[Tutor] Lists...

Roeland Rengelink r.b.rigilink@chello.nl
Thu, 31 May 2001 09:00:16 +0200


Andrew Wilkins wrote:
> 
> Ahh just what I was hoping not to receive =)
> The thing is, the lists I'm using are terribly big. What I'm doing is
> creating ranges of coordinates,
> so the lists generally will vary from 100 to 1000 elements. I'll try the
> dictionary method! If that's slow, do you think a C implementation would be
> worth the trouble? I've never tried implementing modules in C, could be fun
> =)
> 

Hi Andrew,

Just out of curiosity I did the timing.
I added a intersection method based on the assumption that the lists
are already sorted

Here's the code:

def intersect1(l1, l2):
    '''brute force intersection of two lists'''
    return [item for item in l1 if item in l2]

def intersect2(l1, l2):
    '''intersection of two lists, using dicts'''
    dict = {}
    for item in l2:
        dict[item] = None
    return [item for item in l1 if dict.has_key(item)]

def intersect2a(l1, l2):
    '''using dicts with filter, thanks to Remco Gehrlich'''
    dict = {}
    for item in l2:
        dict[item] = 1
    return filter(dict.has_key, l1)

def intersect3(l1, l2):
    '''intersection of two sorted lists of unique items'''
    result = []
    lo = 0
    hi = len(l2)
    for i in l1:
        for j in xrange(lo, hi):
            n = cmp(l2[j], i)
            if n==-1:
                lo = j
            elif n==1:
                break
            else:
                lo = j
                result.append(i)
                break
    return result
             
def make_list(n):
    '''Make a sorted list of unique ints larger than 1'''
    import random
    l = []
    x = 1
    for i in xrange(n):
        x = x+random.randrange(1, 5)
        l.append(x)
    return l

def time_func(intersect_func, l1, l2):
    import time
    t1 = time.time()
    l = intersect_func(l1, l2)
    t2 = time.time()-t1
#    print l[0:10]
    return t2

def test(n):
    l1 = make_list(n)
    l2 = make_list(n)
    print 'Brute force (n=%i), t=%f' % (n, time_func(intersect1, l1,
l2))
    print 'Dict lookup (n=%i), t=%f' % (n, time_func(intersect2, l1,
l2))
    print 'Dict filter (n=%i), t=%f' % (n, time_func(intersect2a, l1,
l2))
    print 'Sorted list (n=%i), t=%f' % (n, time_func(intersect3, l1,
l2))

if __name__=='__main__':
    test(10)
    test(100)
    test(1000)

And this is the result:

Brute force (n=10), t=0.000131
Dict lookup (n=10), t=0.000169
Dict filter (n=10), t=0.000146
Sorted list (n=10), t=0.000450
Brute force (n=100), t=0.006470
Dict lookup (n=100), t=0.001560
Dict filter (n=100), t=0.000723
Sorted list (n=100), t=0.003907
Brute force (n=1000), t=0.626828
Dict lookup (n=1000), t=0.013675
Dict filter (n=1000), t=0.007070
Sorted list (n=1000), t=0.041294


As you can see, Remco's version is fastest (staying at less than .1 sec
for two
10k lists).
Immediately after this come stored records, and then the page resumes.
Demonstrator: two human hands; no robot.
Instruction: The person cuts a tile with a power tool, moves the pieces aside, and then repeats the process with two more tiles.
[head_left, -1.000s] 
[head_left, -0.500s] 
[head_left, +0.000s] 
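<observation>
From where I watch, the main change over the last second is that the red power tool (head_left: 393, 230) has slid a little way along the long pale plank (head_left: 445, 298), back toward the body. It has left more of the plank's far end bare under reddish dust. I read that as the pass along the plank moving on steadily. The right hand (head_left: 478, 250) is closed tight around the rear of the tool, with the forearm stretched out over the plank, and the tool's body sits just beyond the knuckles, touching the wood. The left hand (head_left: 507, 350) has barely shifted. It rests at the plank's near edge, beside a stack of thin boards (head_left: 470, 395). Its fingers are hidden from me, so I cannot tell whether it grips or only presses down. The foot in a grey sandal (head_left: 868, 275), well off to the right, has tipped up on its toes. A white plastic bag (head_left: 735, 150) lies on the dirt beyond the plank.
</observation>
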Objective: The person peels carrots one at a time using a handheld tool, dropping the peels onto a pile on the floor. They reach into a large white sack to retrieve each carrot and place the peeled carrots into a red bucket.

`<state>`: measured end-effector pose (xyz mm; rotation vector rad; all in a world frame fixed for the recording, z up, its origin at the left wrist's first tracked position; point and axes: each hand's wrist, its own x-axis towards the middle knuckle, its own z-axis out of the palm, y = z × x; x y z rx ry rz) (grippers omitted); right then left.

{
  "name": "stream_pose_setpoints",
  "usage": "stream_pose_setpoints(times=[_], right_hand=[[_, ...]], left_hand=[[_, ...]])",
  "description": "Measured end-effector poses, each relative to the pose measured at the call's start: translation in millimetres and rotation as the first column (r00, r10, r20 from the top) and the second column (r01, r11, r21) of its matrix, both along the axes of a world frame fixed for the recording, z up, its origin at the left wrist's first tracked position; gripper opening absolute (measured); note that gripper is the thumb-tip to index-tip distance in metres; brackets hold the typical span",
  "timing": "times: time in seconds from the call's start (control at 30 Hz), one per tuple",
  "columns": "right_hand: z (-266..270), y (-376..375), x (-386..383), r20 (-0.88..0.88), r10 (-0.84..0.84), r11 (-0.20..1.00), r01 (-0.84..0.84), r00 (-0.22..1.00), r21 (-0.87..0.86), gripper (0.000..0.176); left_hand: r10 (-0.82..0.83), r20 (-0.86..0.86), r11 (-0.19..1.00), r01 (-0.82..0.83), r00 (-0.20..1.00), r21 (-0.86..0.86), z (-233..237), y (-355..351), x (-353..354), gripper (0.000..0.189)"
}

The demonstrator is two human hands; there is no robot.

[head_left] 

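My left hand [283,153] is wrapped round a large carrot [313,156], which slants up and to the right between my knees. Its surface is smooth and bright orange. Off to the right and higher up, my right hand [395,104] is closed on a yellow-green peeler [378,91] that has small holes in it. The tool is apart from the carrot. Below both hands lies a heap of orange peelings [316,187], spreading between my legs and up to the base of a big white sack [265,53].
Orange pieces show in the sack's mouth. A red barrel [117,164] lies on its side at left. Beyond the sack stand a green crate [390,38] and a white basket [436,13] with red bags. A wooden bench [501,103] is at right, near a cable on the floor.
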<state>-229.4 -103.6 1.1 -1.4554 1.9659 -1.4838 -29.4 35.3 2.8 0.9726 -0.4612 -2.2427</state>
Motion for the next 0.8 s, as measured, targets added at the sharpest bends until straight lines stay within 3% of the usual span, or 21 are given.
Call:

I minor quibble would be that that method doesn't detect a 0
that's in both lists.

intersect3 is the only reasonable thing I could come up with that
doesn't use dicts. It's also scales linearly, but it's 4 times slower
(and took 100 times longer to write, it had a non-obvious bug) than
intersect2. It may be usefull if your list elements are non-hashable
(can't be dictionary keys).

Note that make_list() produces lists that meet all the rather severe
requirements that some of the intersection function require.

You shouldn't expect a C version to improve this by huge factors.